A planting palette of archetypal cottage garden plants fills the small front garden. Lavandula angustifolia lines the path, the Hybrid Perpetual rose Rosa ‘Reine des Violettes’ sits next to the porch, while the Hybrid Musk Rosa ‘Felicia’ is next to the gate.

Arne Maynard-designed garden in West Sussex.
© Richard Bloom

The magnificent old barn may have outlived its agricultural purpose, but still houses a pair of barn owls. Rosa ‘Madame Alfred Carrière’ now clothes its walls, while relaxed topiary pieces of field maple (Acer campestre), hornbeam (Carpinus betulus) and yew (Taxus baccata) articulate the courtyard.

12 key plants from the garden

*Holds an Award of Garden Merit from the Royal Horticultural Society. †Hardiness ratings given where available.

Arne Maynard-designed garden in West Sussex
© Richard Bloom

A row of pleached Malus ‘Evereste’ provide seclusion for the pool. Several productive fruit trees have been planted loosely on the terracing of the slope.

Arne Marnard-designed garden in West Sussex
© Richard Bloom

A pleasing informal collection of plants, planted adjacent to the newly laid drive past the house, including Sambucus nigra f. porphyrophylla ‘Eva’, which presides over Euphorbia characias subsp. wulfenii, Centranthus lecoqii, Sisyrinchium striatum and Digitalis lutea. These herbaceous plants will all be capable of self-seeding into the self-binding gravel of the track.

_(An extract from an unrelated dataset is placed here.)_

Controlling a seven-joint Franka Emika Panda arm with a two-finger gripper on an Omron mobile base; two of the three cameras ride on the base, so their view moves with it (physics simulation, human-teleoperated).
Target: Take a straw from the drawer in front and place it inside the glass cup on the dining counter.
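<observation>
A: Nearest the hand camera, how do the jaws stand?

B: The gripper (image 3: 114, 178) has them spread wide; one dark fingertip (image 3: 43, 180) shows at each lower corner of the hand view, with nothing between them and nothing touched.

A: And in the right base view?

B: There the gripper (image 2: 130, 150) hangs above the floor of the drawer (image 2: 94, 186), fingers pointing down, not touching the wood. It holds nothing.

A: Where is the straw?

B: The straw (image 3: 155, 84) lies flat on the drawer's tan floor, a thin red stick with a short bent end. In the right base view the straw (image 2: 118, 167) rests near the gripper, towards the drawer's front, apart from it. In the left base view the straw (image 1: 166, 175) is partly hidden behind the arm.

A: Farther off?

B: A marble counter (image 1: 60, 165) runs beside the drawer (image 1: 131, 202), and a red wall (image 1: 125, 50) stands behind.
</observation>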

Arne Maynard’s approach to hard landscaping

A careful and subtle approach to treating the hard surfaces here has gone a long way towards preserving and enhancing the special atmosphere of the garden. The design completely eschews the use of cement-based mortar to create a solid bed for the paving, or to point the gaps in between. This traditional approach to installing paving only works with traditional materials. Modern paving slabs are generally cut far too thin to be able to achieve the requisite stability without the use of any cement.

Arne’s approach to the track that leads agricultural traffic around the gentle curve in front of the house was also quite organic. Here a self-binding gravel was laid, with planted areas at the verges sparingly and indefinitely marked by groups of cobblestones. As it was installed, Arne deliberately withheld from rolling the top layer of the gravel when wet (as is generally recommended) in order to leave it slightly loose. Such a treatment has encouraged the incursion of self-seeding plants such as Pulsatilla vulgaris and Tulipa turkestanica, which revel in the well-drained conditions, and now help to soften the boundaries between farm track and garden still further.